Is India actually free of polio?(Health- Paper III)
On November 30, the day India introduced an Injectable Polio Vaccine (IPV) in its routine immunisation programme, stating that it “will be an important step in the Polio Endgame Strategy”, a case of Vaccine Derived Polio Virus (VDPV) was reported from New Delhi. This was the second such case to be reported this year.
India has not reported a single case of polio caused by the wild polio virus (WPV) since January 2012. It is important to note that it also received a polio-free certificate from the World Health Organisation (WHO) in 2014, after a nervous two-year wait to establish that the country can indeed maintain its polio-free status.
The polio virus causes paralysis — medically known as an acute flaccid paralysis (AFP) — which is characterised by sudden muscle weakness, and fever in one or more limbs. AFP can occur due to many reasons, one of which is vaccine-linked.
If this is the case, then is India still a polio-free nation if vaccine-derived polio cases are still being reported? Yes, because WHO certified ‘freeness’ only from WPV, a condition which India still meets. Other cases of the same condition are called non-polio AFP.
Hollow status
Between January 2014 and March 2015, India reported four cases from four different States, of vaccine-derived polio. This is not all. Until November this year, the country has reported 36,968 cases of non-polio AFP. For those who follow the sector, this is neither news nor surprising. There has been a surge of non-polio AFP since India eradicated polio. The number of cases reported in 2012 was 59,436, in 2013 it was 53,421, and in 2014 it was 53,383.

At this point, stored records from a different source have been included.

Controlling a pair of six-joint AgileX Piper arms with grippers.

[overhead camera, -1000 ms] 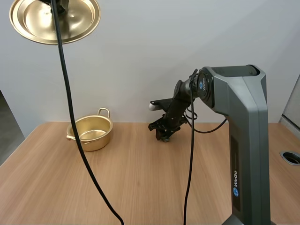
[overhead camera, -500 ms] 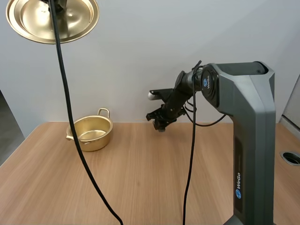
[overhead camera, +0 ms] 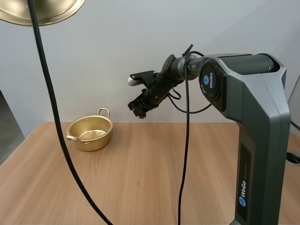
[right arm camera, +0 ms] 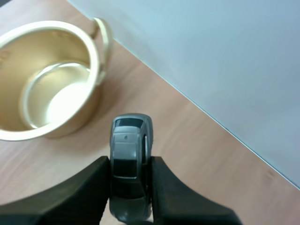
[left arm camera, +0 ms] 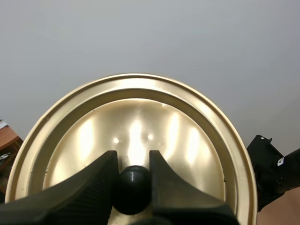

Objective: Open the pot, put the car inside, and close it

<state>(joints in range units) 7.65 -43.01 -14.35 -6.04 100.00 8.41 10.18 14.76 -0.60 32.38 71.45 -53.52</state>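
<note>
The gold pot [overhead camera: 90,133] stands open and empty on the wooden table, at the back left; it also shows as the pot [right arm camera: 44,101] beyond my right fingers. Its gold lid [overhead camera: 40,10] hangs high above the table. My left gripper [left arm camera: 132,180] is shut on the lid's black knob [left arm camera: 132,187], with the lid's [left arm camera: 136,131] upper side facing the camera. My right gripper [overhead camera: 138,108] is in the air to the right of the pot and well above the table, shut on a small grey toy car [right arm camera: 129,159] pinched between the fingers.
The wooden table [overhead camera: 140,178] runs up to a plain white wall behind it. The right arm's tall grey base [overhead camera: 258,140] stands at the front right. A round hole [overhead camera: 293,158] sits at the table's right edge.
My right gripper has risen and moved left toward the pot with the car. The lid has been lifted higher and slightly left.
</note>
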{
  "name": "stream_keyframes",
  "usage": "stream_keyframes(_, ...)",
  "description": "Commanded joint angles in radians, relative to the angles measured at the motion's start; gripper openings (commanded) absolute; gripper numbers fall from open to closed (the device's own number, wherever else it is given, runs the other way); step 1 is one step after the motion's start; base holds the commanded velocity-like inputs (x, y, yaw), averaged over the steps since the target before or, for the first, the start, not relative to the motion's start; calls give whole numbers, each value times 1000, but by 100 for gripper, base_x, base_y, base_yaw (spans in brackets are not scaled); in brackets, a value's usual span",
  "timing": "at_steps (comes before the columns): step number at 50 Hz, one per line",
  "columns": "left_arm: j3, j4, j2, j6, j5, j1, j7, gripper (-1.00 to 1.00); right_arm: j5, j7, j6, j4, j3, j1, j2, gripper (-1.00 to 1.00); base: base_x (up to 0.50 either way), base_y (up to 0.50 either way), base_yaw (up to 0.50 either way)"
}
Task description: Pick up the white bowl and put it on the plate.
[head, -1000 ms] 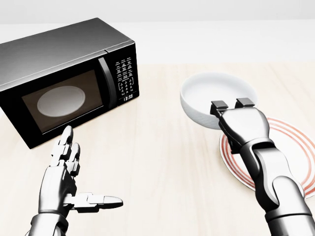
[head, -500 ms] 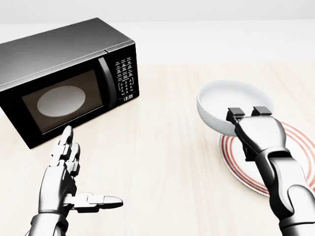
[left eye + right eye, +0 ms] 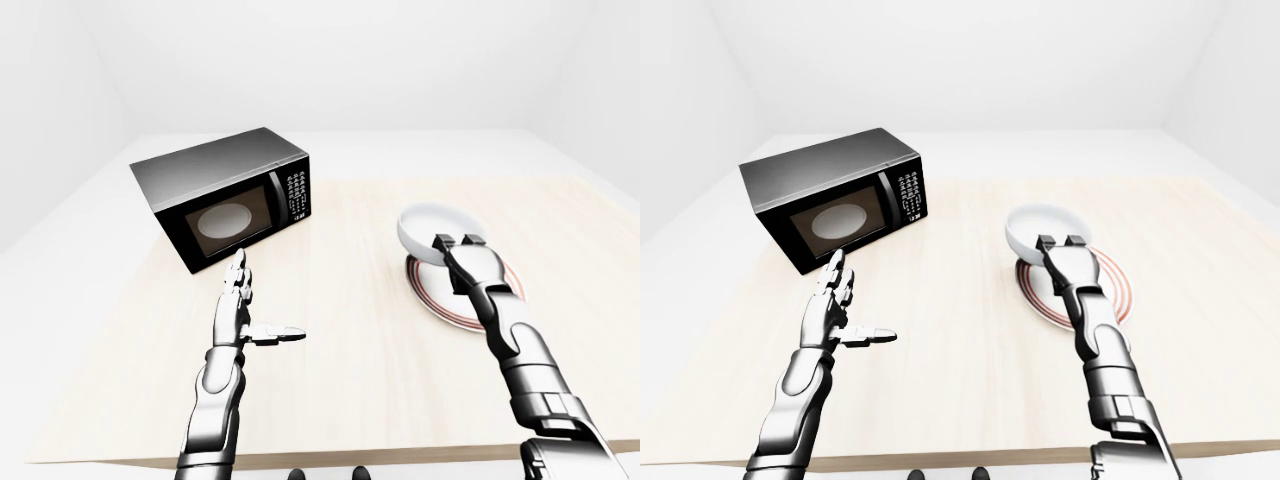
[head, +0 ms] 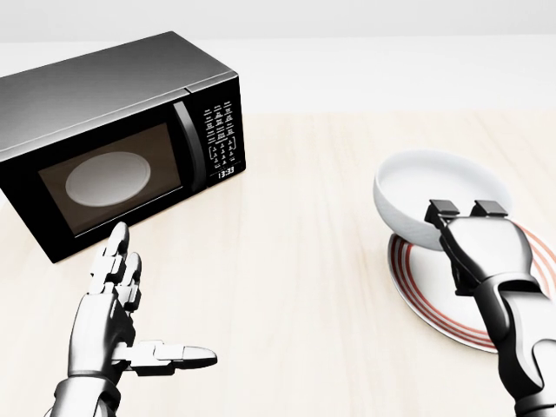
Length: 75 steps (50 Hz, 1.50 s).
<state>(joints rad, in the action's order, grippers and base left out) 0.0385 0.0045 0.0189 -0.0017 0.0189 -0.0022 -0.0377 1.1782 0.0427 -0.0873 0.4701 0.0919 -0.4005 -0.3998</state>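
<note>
Your right robot hand [image 4: 466, 211] covers the bowl's [image 4: 434, 187] near rim, fingers clamped over it; the thumb side is hidden. The plate [image 4: 439, 291] is cut off at the head view's right edge, partly under the bowl. The microwave [image 4: 113, 130] clock reads 13:33; keypad text is too small. Since half a second ago you've carried the bowl right, now over the plate's upper-left edge. Your left robot hand [image 4: 122, 304] hovers spread above the bench [image 4: 287, 287], unchanged.

- One white bowl [image 4: 439, 195]
- One plate [image 4: 434, 300], red-ringed
- One microwave [image 4: 113, 139], black
- Two robot hands: left hand [image 4: 122, 317], right hand [image 4: 478, 239]
- One tabletop [image 4: 295, 287]
</note>
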Motion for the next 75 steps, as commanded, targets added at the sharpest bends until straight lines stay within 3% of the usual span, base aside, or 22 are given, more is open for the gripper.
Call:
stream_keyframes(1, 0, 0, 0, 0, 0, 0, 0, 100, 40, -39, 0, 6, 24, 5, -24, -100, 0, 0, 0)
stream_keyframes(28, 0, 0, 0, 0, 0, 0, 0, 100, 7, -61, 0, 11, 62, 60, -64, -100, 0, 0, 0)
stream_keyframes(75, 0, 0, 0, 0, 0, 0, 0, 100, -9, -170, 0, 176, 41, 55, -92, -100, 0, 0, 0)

Three years after India reported its last case of WPV, the country has, in one form or another, been reporting around 50,000 cases of flaccid paralysis that, clinically, is exactly like polio, indicating how hollow the polio-free status is.

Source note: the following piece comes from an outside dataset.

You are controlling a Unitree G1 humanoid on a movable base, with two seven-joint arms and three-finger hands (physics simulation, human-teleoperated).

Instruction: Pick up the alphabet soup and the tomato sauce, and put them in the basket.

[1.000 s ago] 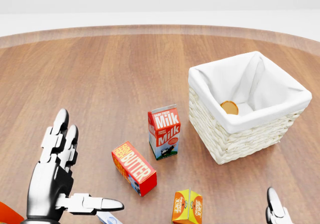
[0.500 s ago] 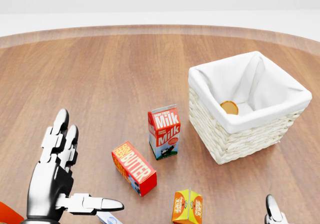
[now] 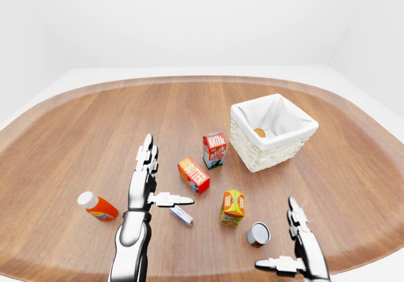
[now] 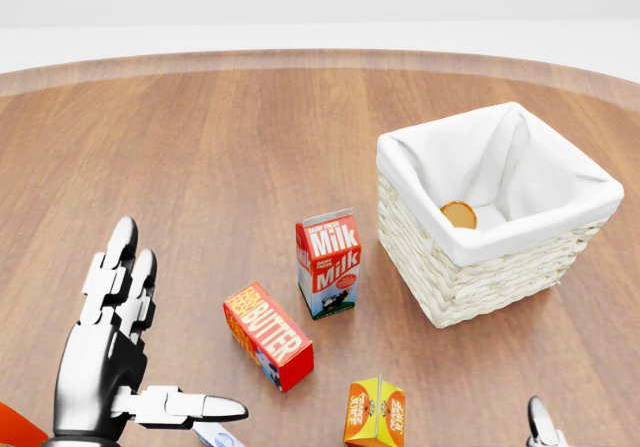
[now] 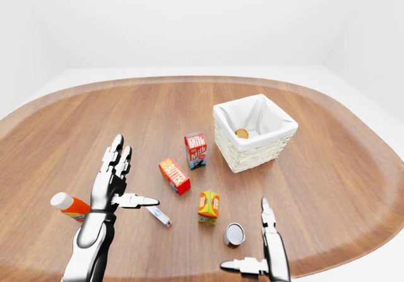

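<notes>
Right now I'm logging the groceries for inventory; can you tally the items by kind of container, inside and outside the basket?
Cartons: 2, the milk carton and the orange juice carton.
Boxes: 2, the butter box and a small flat box.
Cans: 2, one on the table, one inside the basket.
Bottles: 1, the orange bottle.
Baskets: 1.
Total: 8.

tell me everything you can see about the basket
The square woven wicker basket, pale cream, stands upright on the brown wooden table at the right of the head view. A white cloth lining covers its inside and folds over the rim. One round can with a tan top lies inside near the left wall. The red and white milk carton stands to its left, apart from it. Neither hand touches it.
</notes>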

According to an article in the American journal Pediatrics , there is an undeniable link between the increase in incidence of NPAFP (non-polio AFP) and the number of OPV doses delivered in any region. Oral polio vaccine (OPV) contains an attenuated (weakened) vaccine-virus. The weak form of the polio virus is used to activate an immune response in the body, which then protects the child when challenged by WPV. But when a child is immunised with OPV, the weakened vaccine-virus replicates in the intestine. During this time, the vaccine-virus is also excreted. In areas of inadequate sanitation, this excreted vaccine-virus can quickly spread in the community and infect children with low immunity. This excreted vaccine undergoes genetic changes as it circulates in the community and causes VDPV.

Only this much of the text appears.